IKEv2 VPN Server Benchmarking: CPU Overhead and Bandwidth Throughput

As enterprises and service providers increasingly deploy VPNs to secure traffic between remote endpoints and cloud infrastructure, understanding the performance implications of protocol choices is critical. IKEv2 is a modern and widely adopted VPN control protocol that pairs with IPsec to provide strong security, resiliency, and mobility support. However, the cryptographic workload and packet processing patterns associated with IKEv2/IPsec impose measurable CPU overhead and can limit achievable bandwidth if not tuned properly. This article presents a thorough technical exploration of IKEv2 VPN server benchmarking focused on CPU overhead and bandwidth throughput, with practical measurement methodologies, key metrics, and tuning considerations for production deployments.

Why benchmark IKEv2? Key motivations

Benchmarking an IKEv2 VPN server is not just about reporting Mbps numbers. For system architects, developers, and site operators, benchmarking helps answer concrete operational questions:

How many simultaneous tunnels can a server sustain at a target throughput?
Which cryptographic suites deliver the best performance on given hardware?
What is the per-packet CPU cost and how does it scale with packet size and concurrency?
Which kernel or user-space datapath (e.g., Linux kernel IPsec vs. userland stacks like strongSwan or Strongswan’s charon with kernel helpers) provides the best trade-offs?

These answers influence capacity planning, instance sizing in cloud environments, and cost-performance trade-offs for Dedicated-IP-VPN services.
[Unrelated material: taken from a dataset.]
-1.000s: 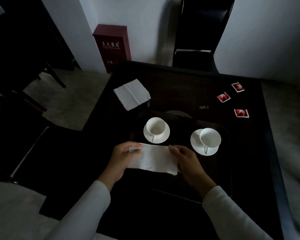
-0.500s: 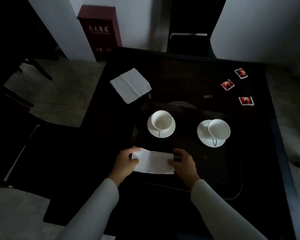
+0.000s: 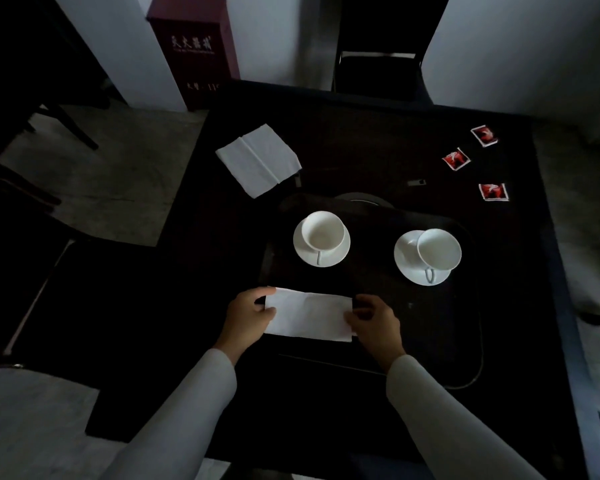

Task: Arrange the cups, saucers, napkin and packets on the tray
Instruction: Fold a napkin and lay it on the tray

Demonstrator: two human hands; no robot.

Bench setup: hardware, software, and traffic model

Reproducible benchmarking requires a clear, well-documented test harness. A typical setup includes:

Servers: One or more dedicated test servers (bare metal or cloud instances) running the VPN gateway software (e.g., strongSwan, libreswan). CPU details such as core count, frequency, microarchitecture (e.g., Intel Xeon with AES-NI) must be recorded.
Clients: Traffic generators or other servers that initiate IKEv2 SAs and send/receive encrypted IPsec traffic. Tools like iperf3, pktgen, and Scapy are common.
OS and kernel: Linux distribution and kernel version matter (IPsec processing can be in-kernel via XFRM/Netfilter or via eBPF, or in userland via VTI/TUN devices). Record kernel config features such as CONFIG_CRYPTO_AES and AF_KEY/XFRM modules.
Crypto configuration: Record IKEv2 proposals, DH groups, encryption (AES-GCM, AES-CBC, ChaCha20-Poly1305), and integrity algorithms. Also include lifetime and rekey intervals to ensure rekeying does not skew throughput tests.
Network topology: Ensure minimal background traffic, proper MTU settings, and avoid asymmetric routing. If NAT traversal is enabled (UDP encapsulation), account for the additional UDP header overhead.

Traffic patterns and metrics

Design traffic models that reflect real usage:

Bulk TCP throughput (iperf3) for maximum bandwidth testing with large TCP windows.
UDP streams at different packet sizes to measure per-packet processing overhead.
Concurrent flows to evaluate CPU scaling and context-switching impacts.
Short-lived connections to measure IKEv2 SA establishment cost and latency.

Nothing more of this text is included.